BOŞANMA SENDROMU nda yaşama kırgınlık;eşe kırgınlık;ailelere kırgınlık;yakın çevreye laf anlatma zorluğu;yaşama getirdiği çeşitli belirsizlikler gibi zorlayıcı taraflar yanı sıra bir de insanların duygu dünyasındaki;cinsel dünyasındaki yalnızlaşma gibi bir sonucu da olmaktadır.Çok fazla detay noktaları olduğu için bir çok psikolojik dinamik bu süreçte rol almakta ve süreci bu çok yönlülük karmaşık hatta çetrefil hale getirmektedir.
En önemli uyarımız BOŞANMA SENDROMU yaşanırken o boşluğun yarattığı bir sarılmayla ani bir yeni ilişkiye başlanmamasıdır.Çünkü bu adeta yağmurdan kaçarken doluya tutulmak gibi oluyor.Öte yandan ayrılma yaşanan eşle çok kafanın yorulmaması gerekir.Çünkü uyum sağlansaydı zaten bu noktaya gelinmemiş olurdu.Ayrıca Köken aileler ve etrafa da çok bakmamayı;herkesin kendi doğrularıyla olaya yaklaştığını görmeli;bir ilişkinin yaşayandan başka bileninin olmayacağı peşinen kabul edilmelidir.Yaşanan sorunlu süreçle ilgili çok güvenilir dostlar dışında pek kimseyle konuşulmamalı;her kafadan bir ses çıkar misali çok karmaşaya sürüklenilmemelidir.

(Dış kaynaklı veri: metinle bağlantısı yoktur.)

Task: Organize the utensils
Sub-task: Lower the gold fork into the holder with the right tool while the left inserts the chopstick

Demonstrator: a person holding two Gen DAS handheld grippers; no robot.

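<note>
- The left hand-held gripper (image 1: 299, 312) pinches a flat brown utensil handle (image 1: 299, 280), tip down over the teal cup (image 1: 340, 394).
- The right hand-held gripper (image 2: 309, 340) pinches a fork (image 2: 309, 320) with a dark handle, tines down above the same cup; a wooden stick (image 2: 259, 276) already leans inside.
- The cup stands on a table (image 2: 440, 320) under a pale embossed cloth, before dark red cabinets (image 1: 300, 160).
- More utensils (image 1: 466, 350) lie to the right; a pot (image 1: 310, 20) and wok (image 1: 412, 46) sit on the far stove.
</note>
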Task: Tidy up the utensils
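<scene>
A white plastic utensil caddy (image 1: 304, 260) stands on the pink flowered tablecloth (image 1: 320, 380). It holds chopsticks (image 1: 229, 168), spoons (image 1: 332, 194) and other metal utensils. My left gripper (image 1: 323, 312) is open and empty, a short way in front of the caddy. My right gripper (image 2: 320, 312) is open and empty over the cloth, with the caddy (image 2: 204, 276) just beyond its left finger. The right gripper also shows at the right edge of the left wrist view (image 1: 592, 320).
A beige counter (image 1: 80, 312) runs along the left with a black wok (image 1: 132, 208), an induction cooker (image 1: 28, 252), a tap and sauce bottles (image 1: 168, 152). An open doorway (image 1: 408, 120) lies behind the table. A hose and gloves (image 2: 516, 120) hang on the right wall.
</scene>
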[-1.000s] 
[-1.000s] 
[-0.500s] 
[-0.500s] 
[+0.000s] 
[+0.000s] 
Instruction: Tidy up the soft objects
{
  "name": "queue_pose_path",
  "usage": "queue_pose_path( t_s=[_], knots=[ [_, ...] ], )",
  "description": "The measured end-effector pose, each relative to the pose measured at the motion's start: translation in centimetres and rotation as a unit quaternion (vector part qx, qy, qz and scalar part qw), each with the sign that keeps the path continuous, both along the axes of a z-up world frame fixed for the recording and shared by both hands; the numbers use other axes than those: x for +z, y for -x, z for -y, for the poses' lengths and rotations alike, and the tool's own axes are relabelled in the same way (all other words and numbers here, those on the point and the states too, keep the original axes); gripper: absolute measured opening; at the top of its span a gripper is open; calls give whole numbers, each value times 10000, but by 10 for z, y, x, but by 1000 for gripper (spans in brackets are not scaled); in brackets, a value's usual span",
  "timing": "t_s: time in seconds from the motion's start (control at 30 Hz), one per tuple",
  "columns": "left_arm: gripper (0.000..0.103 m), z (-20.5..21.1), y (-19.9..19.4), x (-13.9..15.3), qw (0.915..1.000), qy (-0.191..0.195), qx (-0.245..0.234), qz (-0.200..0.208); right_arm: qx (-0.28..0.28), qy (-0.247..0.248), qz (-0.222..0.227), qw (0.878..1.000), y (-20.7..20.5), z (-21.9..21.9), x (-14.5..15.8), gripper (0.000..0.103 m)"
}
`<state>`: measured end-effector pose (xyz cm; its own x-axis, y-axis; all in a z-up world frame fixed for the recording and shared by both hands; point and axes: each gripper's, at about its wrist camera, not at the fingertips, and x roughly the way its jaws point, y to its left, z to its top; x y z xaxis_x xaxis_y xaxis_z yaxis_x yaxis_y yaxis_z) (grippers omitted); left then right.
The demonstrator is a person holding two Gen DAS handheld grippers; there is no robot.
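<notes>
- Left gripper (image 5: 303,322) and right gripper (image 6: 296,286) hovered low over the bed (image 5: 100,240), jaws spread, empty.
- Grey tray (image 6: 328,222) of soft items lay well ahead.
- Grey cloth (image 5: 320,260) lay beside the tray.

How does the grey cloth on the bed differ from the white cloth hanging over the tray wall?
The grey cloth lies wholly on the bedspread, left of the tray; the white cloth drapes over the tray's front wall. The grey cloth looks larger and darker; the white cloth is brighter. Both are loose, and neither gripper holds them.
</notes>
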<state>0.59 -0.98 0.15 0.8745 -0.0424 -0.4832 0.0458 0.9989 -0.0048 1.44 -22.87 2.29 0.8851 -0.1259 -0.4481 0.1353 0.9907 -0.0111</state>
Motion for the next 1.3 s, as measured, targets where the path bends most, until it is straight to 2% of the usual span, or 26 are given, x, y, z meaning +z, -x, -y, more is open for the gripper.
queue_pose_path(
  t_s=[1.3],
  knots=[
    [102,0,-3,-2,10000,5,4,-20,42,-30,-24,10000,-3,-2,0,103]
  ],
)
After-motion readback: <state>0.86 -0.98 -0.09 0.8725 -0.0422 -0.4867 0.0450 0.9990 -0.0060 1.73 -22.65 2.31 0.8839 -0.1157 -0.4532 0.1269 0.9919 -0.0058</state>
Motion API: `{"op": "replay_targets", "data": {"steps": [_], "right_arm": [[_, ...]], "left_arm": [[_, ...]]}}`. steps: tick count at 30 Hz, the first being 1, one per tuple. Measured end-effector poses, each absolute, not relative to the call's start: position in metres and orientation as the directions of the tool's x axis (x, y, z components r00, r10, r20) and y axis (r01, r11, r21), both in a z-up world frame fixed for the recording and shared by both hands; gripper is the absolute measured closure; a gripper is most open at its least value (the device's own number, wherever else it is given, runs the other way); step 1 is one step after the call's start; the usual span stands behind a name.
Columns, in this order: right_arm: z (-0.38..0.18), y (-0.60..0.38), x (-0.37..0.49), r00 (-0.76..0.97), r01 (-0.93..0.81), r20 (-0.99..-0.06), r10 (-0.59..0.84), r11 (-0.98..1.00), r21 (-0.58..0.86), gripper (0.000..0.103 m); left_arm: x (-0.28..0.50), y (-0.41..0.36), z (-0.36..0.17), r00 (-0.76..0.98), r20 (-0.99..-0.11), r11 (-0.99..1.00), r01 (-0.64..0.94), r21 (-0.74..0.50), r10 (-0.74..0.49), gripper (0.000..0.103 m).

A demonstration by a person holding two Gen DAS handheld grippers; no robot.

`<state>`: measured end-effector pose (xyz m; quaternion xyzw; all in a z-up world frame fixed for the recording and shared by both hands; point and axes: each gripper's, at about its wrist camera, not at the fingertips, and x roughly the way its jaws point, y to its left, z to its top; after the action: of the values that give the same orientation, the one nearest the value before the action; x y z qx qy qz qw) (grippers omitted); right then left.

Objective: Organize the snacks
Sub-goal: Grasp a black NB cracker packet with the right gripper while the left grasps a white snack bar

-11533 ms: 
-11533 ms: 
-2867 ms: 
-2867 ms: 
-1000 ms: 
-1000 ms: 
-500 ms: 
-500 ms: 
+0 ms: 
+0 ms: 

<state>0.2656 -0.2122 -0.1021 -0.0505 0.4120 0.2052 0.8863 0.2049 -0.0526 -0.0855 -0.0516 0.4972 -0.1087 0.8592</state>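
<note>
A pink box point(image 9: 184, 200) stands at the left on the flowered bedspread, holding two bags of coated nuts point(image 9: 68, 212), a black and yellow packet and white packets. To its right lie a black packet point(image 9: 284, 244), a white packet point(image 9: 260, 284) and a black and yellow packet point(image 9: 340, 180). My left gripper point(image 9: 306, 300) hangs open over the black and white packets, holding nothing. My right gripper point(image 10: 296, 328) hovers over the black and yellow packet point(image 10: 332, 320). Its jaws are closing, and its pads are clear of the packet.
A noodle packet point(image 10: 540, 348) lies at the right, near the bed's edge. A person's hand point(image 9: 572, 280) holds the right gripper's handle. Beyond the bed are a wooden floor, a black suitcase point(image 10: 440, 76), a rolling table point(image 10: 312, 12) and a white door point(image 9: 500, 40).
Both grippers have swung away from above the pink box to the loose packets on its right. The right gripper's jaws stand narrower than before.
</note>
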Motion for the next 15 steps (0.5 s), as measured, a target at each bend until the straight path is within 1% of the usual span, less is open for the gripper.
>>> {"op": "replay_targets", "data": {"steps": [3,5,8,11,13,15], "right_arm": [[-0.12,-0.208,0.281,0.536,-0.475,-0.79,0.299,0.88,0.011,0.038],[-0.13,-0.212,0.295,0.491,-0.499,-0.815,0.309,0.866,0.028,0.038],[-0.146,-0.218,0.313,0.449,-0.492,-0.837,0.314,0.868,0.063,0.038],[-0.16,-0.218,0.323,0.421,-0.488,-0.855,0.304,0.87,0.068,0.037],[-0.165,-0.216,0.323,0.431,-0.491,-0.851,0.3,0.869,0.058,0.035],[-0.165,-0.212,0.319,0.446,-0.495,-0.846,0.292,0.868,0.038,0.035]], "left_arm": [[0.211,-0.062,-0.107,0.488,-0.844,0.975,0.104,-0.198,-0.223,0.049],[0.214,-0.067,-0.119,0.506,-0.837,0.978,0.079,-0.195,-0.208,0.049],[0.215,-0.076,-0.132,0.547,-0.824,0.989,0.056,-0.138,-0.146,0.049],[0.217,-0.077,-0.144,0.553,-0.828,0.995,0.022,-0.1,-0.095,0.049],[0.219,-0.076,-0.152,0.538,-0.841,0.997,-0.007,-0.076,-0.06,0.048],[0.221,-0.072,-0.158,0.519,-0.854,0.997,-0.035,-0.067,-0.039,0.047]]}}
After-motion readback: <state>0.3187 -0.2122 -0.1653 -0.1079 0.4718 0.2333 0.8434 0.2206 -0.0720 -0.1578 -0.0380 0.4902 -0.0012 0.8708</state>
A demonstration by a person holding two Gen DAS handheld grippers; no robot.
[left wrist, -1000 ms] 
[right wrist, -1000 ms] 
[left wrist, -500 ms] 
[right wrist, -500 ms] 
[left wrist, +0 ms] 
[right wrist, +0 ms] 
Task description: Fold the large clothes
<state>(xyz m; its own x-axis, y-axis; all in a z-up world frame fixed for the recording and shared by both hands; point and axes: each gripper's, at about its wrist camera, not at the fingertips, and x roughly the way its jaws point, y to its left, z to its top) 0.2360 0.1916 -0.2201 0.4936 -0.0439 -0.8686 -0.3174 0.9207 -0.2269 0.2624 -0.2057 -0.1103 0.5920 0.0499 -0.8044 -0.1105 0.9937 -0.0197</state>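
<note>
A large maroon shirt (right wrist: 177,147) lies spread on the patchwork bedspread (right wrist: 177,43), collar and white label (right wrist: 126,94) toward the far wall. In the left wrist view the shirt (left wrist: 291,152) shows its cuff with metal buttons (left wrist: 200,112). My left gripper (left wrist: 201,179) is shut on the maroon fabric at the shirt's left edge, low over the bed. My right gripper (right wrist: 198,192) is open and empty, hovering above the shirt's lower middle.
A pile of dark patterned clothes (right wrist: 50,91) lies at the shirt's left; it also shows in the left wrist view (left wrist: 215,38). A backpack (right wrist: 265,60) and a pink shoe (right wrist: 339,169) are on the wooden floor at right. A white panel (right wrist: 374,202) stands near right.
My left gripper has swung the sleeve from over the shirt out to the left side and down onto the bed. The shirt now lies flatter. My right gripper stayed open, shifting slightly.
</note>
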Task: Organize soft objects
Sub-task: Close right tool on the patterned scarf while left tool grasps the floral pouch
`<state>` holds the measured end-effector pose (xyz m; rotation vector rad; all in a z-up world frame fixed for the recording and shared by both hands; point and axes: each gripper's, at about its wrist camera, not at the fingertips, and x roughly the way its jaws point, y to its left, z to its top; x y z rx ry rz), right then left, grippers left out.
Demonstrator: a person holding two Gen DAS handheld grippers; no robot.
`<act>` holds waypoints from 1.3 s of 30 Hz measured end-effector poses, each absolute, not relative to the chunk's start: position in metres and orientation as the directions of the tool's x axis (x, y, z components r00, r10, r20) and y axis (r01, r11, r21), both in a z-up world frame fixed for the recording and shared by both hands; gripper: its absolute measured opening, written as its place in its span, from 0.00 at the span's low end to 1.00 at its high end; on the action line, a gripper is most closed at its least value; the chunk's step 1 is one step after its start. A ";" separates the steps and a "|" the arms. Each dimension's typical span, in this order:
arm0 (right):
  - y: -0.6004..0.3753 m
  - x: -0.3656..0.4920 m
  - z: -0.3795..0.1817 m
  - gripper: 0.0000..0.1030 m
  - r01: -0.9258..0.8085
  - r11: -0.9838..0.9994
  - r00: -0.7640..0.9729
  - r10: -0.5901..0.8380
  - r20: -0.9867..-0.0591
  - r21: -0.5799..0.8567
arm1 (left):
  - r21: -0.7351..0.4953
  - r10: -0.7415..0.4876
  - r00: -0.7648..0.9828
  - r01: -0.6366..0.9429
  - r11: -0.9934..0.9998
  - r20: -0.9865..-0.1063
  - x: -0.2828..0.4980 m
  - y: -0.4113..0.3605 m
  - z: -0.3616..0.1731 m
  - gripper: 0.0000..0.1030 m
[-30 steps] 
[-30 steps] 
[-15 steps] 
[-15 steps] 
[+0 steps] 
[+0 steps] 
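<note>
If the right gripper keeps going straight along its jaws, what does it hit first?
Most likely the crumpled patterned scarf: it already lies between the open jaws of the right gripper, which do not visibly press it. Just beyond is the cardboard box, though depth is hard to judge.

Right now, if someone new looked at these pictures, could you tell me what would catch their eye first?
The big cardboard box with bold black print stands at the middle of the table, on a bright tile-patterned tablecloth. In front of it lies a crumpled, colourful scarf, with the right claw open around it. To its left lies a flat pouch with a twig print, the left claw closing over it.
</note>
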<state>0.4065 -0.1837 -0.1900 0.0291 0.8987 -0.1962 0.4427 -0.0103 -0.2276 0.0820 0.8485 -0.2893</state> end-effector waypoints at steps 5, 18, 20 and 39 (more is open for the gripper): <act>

BOŞANMA SENDROMU daha önce belirttiğim gibi o anki hızlı ilerleyen bir sorunun yarattığı Akut Depresyon dinamiğindedir.Bu tür sorunların normalde o sorun aşılıp;yarattığı belirsizlikler nete oturunca ortadan kalkması gerekir.Ama sorun sağlıklı aşılamaz;o insanın yaşamında değişik savrulmalar yaratır ve kontrolden çıkarsa o zaman Akut Depresyon maalesef Kronik (devamlı) Depresyon a dönüşür.Bu nedenle bu tür zorlayıcı dönemleri lütfen yalnız veya eş;dost desteğiyle aşmaya çalışmayın;yarınlardaki sağlığınızı;ruh sağlığınızı da düşünün ve mutlaka psikolojik destek alın.